Blayney Colmore, La Jolla, California:  
There is no argument that demeaning and diminishing each other is at the heart of the cruelties that are so often passed off as mere political differences. Though I have never gotten all the way through Ayn Rand's Atlas Shrugged, the part I have always amazes me with its seeming lack of empathy for anyone who isn't flourishing. The most recent attack against a party for people with various differences that make it hard for them to navigate a competitive world, seemed to focus the lack of empathy. I wish I knew why some seem to have empathy built in, while others find it nearly impossible to imagine what goes on in another person. Call it naive, I think being able to emotionally, psychically, walk the mile in another person's shoes, is not only going to be willing to make some sacrifices on that person's behalf, but is going to enjoy the day. But what is the source of that empathy? Some days the search for it strikes me as essential for our species as curbing carbon emissions and ceasing warfare.
 
Fred Fenton, Concord, California:
There is little difference between the four examples you give of the violation of human dignity. In fact, the first three -- refusing to take strong action against the burning of fossil fuels, voting to destroy the Affordable Care Act, and reducing Food Stamps -- are oft-repeated stands of Republican lawmakers and presidential candidates.
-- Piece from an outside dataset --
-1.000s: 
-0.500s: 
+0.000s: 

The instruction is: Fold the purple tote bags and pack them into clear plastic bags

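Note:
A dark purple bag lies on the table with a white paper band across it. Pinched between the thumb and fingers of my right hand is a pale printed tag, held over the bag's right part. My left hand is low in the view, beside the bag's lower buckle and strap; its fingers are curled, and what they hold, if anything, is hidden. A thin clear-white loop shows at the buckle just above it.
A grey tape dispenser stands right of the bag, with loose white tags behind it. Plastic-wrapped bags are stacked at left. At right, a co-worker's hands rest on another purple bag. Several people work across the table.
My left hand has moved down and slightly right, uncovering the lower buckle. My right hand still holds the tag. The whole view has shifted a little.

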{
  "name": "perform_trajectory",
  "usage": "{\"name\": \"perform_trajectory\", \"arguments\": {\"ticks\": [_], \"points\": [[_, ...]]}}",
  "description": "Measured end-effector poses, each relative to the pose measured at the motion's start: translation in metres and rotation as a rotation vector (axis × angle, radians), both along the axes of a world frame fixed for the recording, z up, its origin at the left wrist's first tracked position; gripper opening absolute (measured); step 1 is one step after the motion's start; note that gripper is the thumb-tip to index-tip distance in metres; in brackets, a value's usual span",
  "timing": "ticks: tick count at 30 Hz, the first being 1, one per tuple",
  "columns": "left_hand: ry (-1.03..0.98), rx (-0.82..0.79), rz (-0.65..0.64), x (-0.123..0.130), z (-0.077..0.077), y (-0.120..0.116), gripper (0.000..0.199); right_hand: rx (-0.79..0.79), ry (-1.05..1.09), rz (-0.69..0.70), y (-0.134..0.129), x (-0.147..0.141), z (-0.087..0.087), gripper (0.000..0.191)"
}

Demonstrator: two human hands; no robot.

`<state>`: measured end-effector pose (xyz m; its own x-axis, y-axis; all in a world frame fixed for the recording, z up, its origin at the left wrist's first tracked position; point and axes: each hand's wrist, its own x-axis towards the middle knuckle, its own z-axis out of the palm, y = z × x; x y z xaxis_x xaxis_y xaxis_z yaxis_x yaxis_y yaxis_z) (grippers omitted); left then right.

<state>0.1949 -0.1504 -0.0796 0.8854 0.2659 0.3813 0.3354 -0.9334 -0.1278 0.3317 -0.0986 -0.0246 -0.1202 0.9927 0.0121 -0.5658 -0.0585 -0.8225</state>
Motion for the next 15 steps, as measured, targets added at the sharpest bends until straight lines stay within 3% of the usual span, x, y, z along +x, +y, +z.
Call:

They signify the determination of rich conservatives to give themselves every advantage while ignoring environmental concerns and the needs of the poor. We must return to the democratic socialism of FDR and Lyndon Johnson. Human dignity does not ultimately rest on the Constitution. It depends on the good will of the American people. 
 
Dewey Barton, New Smyrna Beach, Florida:
Great essay. I'm with you all the way.
 
J.R. Demijohn, Bay City, Michigan:  
I have been reading your essays for some time now. They make all sorts of sense until you start on the "climate change" thing. Nobody really cares. If you paid me, I would not support this climate change thesis. This is a religious essay; whom are you trying to scare? I wonder what your agenda is? I started studying geology in the '70s. We are leaving the Pleistocene ice age; the temps will gradually become warmer, very slowly. Why are there 300 mil. people in the U.S., and only 30 mil. in Canada? One word.......COLD. CO2 is not a poison gas. It is necessary for life to exist. Greenhouse growers buy CO2 generators to increase plant growth. If this is so bad, why are they not arrested? The air we breathe contains only .04% CO2; that's 4/100's of one percent. How low would it be taken? I was drawn to you because you made sense in your inquiries regarding the bible. I will join you, in beating the climate change drum, only if you pay me handsomely. The man I follow for climate change info has a doctorate in ecology. He is to climate change what you are to religion. You mention climate change too often. As Shakespeare said, "The lady (gentleman) doth protest too much, methinks." You are on the wrong side of the fence, to support anthropomorphic climate change.
 
Nicholas Molinari. Brick, New Jersey:
The difference is not the fundamental cruelty permeating and nurturing hatred for the planet; disdain for the poor -- sick or hungry or simply of wrong color; making scapegoats of convenient targets; worshiping guns, the more deadly the better; etc. The difference is our hypocrisy in claiming this to be a Christian nation while perverting legislatively everything a Christian nation should stand for: feeding the hungry; giving drink to the thirsty; clothing the naked, comforting the sick; visiting the imprisoned; protecting the innocent from harm. Hand in hand with this hypocrisy is our politicians' cleverness [and possibly our own] in convincing themselves and ourselves that denying the basics of survival to "unworthy people" is proper, even what Jesus Christ intended for his kingdom on earth. Christianity has been hijacked and reverse-baptized as Capitalism, the true religion of this nation. Greed is its greatest virtue, perhaps its only virtue. Thus spake the Lord! Remember the harm done to the common good and to common citizens by the 5 Conservative Justices who call themselves "Catholic." Supposedly, Catholics are Christians. Where's the evidence? "All praise and glory to money and to guns!" so decides this Court. This is not the only period in which the Catholic Church and its Sister Churches have gone to bed with Fascism! The Republicans are tripping over each other in the rush to display their neo-conservative credentials. If one were to study the rants of Franco, Mussolini and Hitler in the early 20th Century, it would seem like a deja vu in reverse. This brand of neo-conservatism might better be named neo-fascism. Donald Trump is very popular precisely because he reflects the fundamental cruelty upon which American neo-fascism stands. He is certainly not the only Republican spewing such toxicity. When all is said and done, it must be said that We the People have failed our own purpose, by succumbing to ignorance, machismo, intolerance, violence, avoidance of civic duties, and hatred. When a small portion of eligible voters puts into office politicians who plan to overturn the rights and benefits of those very voters, a rational person could bid farewell to Democracy. Moron nation, perhaps, marching in lockstep?
 

What do you think?
I'd like to hear from you. E-mail your comments to me at revharrytcook@aol.com.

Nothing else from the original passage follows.